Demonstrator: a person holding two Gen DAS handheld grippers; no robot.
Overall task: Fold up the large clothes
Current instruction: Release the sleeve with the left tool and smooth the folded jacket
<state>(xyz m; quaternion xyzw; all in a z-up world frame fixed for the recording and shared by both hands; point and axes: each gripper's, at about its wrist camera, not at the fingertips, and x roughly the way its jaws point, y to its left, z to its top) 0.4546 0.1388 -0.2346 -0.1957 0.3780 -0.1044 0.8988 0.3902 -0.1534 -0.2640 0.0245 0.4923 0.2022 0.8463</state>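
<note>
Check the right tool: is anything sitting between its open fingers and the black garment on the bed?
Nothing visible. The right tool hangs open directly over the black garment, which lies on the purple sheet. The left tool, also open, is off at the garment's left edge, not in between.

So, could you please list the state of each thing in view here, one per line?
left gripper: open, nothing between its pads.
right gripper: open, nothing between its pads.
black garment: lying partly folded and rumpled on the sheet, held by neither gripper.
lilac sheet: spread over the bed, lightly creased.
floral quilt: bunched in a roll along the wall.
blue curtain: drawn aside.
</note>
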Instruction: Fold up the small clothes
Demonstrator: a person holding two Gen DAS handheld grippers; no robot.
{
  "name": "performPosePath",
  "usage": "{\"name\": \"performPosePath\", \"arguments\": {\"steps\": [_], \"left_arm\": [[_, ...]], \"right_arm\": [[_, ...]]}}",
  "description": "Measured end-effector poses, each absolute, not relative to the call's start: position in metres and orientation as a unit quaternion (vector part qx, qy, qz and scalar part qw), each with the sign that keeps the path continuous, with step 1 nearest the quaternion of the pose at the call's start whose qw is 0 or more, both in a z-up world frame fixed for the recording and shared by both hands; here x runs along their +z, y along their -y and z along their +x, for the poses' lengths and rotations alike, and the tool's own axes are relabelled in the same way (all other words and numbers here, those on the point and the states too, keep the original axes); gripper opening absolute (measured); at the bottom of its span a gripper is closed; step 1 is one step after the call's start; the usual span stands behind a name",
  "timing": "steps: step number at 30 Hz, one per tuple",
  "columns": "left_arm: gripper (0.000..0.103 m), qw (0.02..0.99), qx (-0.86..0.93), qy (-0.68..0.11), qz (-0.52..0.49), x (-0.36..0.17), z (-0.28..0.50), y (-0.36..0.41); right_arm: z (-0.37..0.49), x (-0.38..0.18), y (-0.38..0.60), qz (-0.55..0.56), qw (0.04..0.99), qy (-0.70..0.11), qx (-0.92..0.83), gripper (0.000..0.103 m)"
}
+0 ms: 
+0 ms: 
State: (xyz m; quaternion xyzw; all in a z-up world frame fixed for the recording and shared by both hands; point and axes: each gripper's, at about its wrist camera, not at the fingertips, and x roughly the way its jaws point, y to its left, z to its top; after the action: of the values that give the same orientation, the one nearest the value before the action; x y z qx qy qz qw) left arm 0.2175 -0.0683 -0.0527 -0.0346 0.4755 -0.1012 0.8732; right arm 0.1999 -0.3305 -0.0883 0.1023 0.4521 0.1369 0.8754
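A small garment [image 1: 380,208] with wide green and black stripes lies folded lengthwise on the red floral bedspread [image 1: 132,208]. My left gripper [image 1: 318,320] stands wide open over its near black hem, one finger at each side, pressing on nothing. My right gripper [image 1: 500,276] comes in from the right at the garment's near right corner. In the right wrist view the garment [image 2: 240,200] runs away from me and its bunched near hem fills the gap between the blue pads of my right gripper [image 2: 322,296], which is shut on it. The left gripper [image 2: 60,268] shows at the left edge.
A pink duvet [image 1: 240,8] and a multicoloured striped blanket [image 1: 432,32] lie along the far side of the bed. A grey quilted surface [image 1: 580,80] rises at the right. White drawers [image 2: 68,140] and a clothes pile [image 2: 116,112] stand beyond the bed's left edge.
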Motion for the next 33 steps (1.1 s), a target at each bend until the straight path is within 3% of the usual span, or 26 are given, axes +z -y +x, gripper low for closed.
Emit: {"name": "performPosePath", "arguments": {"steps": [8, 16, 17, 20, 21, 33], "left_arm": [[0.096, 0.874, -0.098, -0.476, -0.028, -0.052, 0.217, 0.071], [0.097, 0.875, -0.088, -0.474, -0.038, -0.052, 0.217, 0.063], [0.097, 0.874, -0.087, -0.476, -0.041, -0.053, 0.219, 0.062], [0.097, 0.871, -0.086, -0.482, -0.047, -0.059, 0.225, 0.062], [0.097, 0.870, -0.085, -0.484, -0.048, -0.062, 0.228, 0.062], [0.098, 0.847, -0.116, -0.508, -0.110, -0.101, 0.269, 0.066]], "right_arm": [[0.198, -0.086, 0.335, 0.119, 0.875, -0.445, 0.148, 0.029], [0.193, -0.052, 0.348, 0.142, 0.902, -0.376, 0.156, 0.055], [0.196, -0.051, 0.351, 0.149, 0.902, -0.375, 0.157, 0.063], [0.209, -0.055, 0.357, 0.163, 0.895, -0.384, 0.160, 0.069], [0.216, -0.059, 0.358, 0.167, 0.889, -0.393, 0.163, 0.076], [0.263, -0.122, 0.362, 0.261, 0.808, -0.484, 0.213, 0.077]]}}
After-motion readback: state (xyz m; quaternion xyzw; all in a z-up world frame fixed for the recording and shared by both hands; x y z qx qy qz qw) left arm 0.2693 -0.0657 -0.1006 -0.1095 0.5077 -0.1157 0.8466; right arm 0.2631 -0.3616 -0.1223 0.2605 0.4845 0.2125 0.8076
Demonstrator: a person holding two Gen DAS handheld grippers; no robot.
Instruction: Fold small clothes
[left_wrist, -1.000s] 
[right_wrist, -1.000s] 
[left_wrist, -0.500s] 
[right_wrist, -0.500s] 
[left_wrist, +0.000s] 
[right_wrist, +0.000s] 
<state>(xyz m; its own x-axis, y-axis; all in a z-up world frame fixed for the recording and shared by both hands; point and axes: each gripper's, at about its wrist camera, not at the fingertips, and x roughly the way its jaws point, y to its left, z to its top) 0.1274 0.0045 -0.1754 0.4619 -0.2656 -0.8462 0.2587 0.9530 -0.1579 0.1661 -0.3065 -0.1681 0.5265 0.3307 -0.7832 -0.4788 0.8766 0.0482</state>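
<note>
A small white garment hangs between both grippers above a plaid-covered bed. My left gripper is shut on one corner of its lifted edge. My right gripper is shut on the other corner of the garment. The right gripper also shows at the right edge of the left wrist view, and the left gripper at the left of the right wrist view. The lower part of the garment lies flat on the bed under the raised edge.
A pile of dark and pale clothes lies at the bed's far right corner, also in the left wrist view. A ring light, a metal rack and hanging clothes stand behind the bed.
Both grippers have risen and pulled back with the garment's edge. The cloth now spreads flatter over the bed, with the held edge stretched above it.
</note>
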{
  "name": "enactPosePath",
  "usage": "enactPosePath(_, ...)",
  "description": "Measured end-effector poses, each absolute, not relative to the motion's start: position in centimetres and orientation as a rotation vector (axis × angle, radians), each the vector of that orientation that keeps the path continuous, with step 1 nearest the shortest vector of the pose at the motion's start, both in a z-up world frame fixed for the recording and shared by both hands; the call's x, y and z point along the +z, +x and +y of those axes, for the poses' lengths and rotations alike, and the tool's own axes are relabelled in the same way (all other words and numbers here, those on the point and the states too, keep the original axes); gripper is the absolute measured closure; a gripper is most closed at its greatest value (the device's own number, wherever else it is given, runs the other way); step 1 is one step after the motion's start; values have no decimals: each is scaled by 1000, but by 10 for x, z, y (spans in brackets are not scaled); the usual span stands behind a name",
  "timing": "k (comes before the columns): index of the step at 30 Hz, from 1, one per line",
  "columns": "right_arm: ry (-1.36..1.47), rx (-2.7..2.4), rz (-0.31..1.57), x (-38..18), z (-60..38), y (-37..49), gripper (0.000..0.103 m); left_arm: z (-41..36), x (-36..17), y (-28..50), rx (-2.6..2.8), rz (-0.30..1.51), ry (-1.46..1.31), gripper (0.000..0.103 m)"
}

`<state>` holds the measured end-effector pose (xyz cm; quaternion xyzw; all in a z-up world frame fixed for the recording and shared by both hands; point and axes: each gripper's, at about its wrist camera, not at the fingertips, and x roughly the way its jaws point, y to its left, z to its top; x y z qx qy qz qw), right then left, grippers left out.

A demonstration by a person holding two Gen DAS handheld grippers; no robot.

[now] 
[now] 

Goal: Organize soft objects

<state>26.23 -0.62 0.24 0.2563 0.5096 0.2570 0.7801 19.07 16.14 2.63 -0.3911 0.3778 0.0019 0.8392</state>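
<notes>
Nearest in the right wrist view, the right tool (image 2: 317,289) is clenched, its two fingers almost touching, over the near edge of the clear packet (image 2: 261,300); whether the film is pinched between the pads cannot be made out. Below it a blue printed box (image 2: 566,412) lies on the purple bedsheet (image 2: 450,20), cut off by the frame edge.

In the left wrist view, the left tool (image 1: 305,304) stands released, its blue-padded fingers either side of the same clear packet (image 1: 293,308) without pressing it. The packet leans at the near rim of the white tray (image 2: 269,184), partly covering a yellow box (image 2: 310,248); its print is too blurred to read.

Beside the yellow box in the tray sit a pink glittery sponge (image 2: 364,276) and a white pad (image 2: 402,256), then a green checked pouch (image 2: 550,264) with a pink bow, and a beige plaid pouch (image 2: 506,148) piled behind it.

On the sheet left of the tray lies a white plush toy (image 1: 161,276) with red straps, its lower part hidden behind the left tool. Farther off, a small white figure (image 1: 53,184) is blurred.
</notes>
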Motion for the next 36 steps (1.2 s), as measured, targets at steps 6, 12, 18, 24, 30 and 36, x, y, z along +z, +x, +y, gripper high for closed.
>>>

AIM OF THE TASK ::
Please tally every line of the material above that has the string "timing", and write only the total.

TASK RESULT ::
2